(Records from a dataset)

-------------------------

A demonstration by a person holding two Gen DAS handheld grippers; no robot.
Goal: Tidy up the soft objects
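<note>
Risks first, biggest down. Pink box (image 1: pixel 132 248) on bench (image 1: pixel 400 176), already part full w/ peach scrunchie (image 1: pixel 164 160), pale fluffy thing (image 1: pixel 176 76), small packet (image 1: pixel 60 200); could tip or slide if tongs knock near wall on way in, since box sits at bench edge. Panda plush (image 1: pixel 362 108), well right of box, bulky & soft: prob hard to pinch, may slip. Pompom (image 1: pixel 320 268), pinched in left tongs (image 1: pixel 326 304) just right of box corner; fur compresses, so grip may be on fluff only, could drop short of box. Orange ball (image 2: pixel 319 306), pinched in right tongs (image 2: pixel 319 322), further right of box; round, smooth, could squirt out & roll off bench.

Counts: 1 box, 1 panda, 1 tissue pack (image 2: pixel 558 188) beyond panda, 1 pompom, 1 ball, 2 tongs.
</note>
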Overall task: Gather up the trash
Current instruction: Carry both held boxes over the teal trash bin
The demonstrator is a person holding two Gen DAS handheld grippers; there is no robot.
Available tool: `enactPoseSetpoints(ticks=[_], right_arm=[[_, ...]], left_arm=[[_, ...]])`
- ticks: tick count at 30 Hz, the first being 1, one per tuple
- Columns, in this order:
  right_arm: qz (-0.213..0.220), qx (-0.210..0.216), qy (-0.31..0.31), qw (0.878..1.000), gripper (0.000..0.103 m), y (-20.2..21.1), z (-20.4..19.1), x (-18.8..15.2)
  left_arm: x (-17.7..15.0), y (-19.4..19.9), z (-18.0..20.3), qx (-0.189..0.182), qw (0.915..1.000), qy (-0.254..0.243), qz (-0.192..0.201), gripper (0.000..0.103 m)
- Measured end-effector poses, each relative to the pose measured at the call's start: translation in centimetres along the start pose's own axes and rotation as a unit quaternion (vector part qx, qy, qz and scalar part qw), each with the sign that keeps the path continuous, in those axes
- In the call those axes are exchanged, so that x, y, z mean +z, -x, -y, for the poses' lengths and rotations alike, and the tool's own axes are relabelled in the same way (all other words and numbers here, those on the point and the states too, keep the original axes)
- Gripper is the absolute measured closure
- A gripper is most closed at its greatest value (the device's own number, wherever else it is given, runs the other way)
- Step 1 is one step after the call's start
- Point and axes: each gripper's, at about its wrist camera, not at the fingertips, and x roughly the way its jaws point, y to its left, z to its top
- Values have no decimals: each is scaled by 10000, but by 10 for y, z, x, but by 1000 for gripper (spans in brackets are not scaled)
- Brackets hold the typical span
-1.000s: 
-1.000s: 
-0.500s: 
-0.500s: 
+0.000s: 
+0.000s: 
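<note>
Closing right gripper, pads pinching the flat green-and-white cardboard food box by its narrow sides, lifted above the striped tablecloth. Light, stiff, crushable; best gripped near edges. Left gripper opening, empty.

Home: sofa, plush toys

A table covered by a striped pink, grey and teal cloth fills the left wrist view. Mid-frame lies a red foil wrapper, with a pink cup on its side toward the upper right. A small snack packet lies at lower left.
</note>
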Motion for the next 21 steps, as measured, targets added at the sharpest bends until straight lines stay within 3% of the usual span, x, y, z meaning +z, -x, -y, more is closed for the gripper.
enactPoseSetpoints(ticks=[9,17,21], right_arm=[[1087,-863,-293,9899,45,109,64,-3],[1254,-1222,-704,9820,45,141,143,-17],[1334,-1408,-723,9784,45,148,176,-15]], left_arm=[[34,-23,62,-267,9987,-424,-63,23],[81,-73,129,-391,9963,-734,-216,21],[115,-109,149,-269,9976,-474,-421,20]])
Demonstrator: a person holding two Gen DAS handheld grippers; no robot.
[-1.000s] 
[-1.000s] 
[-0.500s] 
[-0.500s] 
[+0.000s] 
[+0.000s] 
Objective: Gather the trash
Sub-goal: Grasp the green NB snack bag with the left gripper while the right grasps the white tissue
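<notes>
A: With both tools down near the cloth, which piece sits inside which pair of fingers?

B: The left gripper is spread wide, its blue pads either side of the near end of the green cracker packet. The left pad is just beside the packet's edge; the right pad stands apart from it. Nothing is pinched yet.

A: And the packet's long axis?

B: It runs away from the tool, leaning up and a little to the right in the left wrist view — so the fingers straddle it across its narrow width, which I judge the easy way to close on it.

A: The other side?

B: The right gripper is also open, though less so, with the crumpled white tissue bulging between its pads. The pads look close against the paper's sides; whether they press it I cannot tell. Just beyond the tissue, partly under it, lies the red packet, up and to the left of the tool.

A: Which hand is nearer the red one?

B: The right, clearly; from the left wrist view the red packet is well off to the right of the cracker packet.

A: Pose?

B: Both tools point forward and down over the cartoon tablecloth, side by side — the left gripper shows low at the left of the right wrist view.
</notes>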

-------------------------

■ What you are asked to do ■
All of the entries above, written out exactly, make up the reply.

■ Answer to this problem ■
A demonstration by a person holding two Gen DAS handheld grippers; no robot.
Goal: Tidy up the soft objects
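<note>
Risks first, biggest down. Pink box (image 1: pixel 132 248) on bench (image 1: pixel 400 176), already part full w/ peach scrunchie (image 1: pixel 164 160), pale fluffy thing (image 1: pixel 176 76), small packet (image 1: pixel 60 200); could tip or slide if tongs knock near wall on way in, since box sits at bench edge. Panda plush (image 1: pixel 362 108), well right of box, bulky & soft: prob hard to pinch, may slip. Pompom (image 1: pixel 320 268), pinched in left tongs (image 1: pixel 326 304) just right of box corner; fur compresses, so grip may be on fluff only, could drop short of box. Orange ball (image 2: pixel 319 306), pinched in right tongs (image 2: pixel 319 322), further right of box; round, smooth, could squirt out & roll off bench.

Counts: 1 box, 1 panda, 1 tissue pack (image 2: pixel 558 188) beyond panda, 1 pompom, 1 ball, 2 tongs.
</note>
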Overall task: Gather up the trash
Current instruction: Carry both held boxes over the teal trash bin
The demonstrator is a person holding two Gen DAS handheld grippers; there is no robot.
Available tool: `enactPoseSetpoints(ticks=[_], right_arm=[[_, ...]], left_arm=[[_, ...]])`
- ticks: tick count at 30 Hz, the first being 1, one per tuple
- Columns, in this order:
  right_arm: qz (-0.213..0.220), qx (-0.210..0.216), qy (-0.31..0.31), qw (0.878..1.000), gripper (0.000..0.103 m), y (-20.2..21.1), z (-20.4..19.1), x (-18.8..15.2)
  left_arm: x (-17.7..15.0), y (-19.4..19.9), z (-18.0..20.3), qx (-0.189..0.182), qw (0.915..1.000), qy (-0.254..0.243), qz (-0.192..0.201), gripper (0.000..0.103 m)
- Measured end-effector poses, each relative to the pose measured at the call's start: translation in centimetres along the start pose's own axes and rotation as a unit quaternion (vector part qx, qy, qz and scalar part qw), each with the sign that keeps the path continuous, in those axes
- In the call those axes are exchanged, so that x, y, z mean +z, -x, -y, for the poses' lengths and rotations alike, and the tool's own axes are relabelled in the same way (all other words and numbers here, those on the point and the states too, keep the original axes)
- Gripper is the absolute measured closure
- A gripper is most closed at its greatest value (the device's own number, wherever else it is given, runs the other way)
- Step 1 is one step after the call's start
- Point and axes: each gripper's, at about its wrist camera, not at the fingertips, and x roughly the way its jaws point, y to its left, z to its top
- Values have no decimals: each is scaled by 10000, but by 10 for y, z, x, but by 1000 for gripper (spans in brackets are not scaled)
- Brackets hold the typical span
-1.000s: 
-1.000s: 
-0.500s: 
-0.500s: 
+0.000s: 
+0.000s: 
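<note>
Closing right gripper, pads pinching the flat green-and-white cardboard food box by its narrow sides, lifted above the striped tablecloth. Light, stiff, crushable; best gripped near edges. Left gripper opening, empty.

Home: sofa, plush toys

A table covered by a striped pink, grey and teal cloth fills the left wrist view. Mid-frame lies a red foil wrapper, with a pink cup on its side toward the upper right. A small snack packet lies at lower left.
</note>
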Motion for the next 21 steps, as measured, targets added at the sharpest bends until straight lines stay within 3% of the usual span, x, y, z meaning +z, -x, -y, more is closed for the gripper.
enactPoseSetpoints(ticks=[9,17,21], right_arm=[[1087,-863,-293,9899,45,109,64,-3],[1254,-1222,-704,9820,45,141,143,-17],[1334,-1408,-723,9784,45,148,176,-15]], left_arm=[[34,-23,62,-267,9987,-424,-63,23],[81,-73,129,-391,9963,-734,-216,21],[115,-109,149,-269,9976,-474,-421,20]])
Demonstrator: a person holding two Gen DAS handheld grippers; no robot.
[-1.000s] 
[-1.000s] 
[-0.500s] 
[-0.500s] 
[+0.000s] 
[+0.000s] 
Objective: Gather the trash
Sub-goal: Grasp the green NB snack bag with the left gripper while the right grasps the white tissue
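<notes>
A: With both tools down near the cloth, which piece sits inside which pair of fingers?

B: The left gripper is spread wide, its blue pads either side of the near end of the green cracker packet. The left pad is just beside the packet's edge; the right pad stands apart from it. Nothing is pinched yet.

A: And the packet's long axis?

B: It runs away from the tool, leaning up and a little to the right in the left wrist view — so the fingers straddle it across its narrow width, which I judge the easy way to close on it.

A: The other side?

B: The right gripper is also open, though less so, with the crumpled white tissue bulging between its pads. The pads look close against the paper's sides; whether they press it I cannot tell. Just beyond the tissue, partly under it, lies the red packet, up and to the left of the tool.

A: Which hand is nearer the red one?

B: The right, clearly; from the left wrist view the red packet is well off to the right of the cracker packet.

A: Pose?

B: Both tools point forward and down over the cartoon tablecloth, side by side — the left gripper shows low at the left of the right wrist view.
</notes>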

Thus the exercise is complete.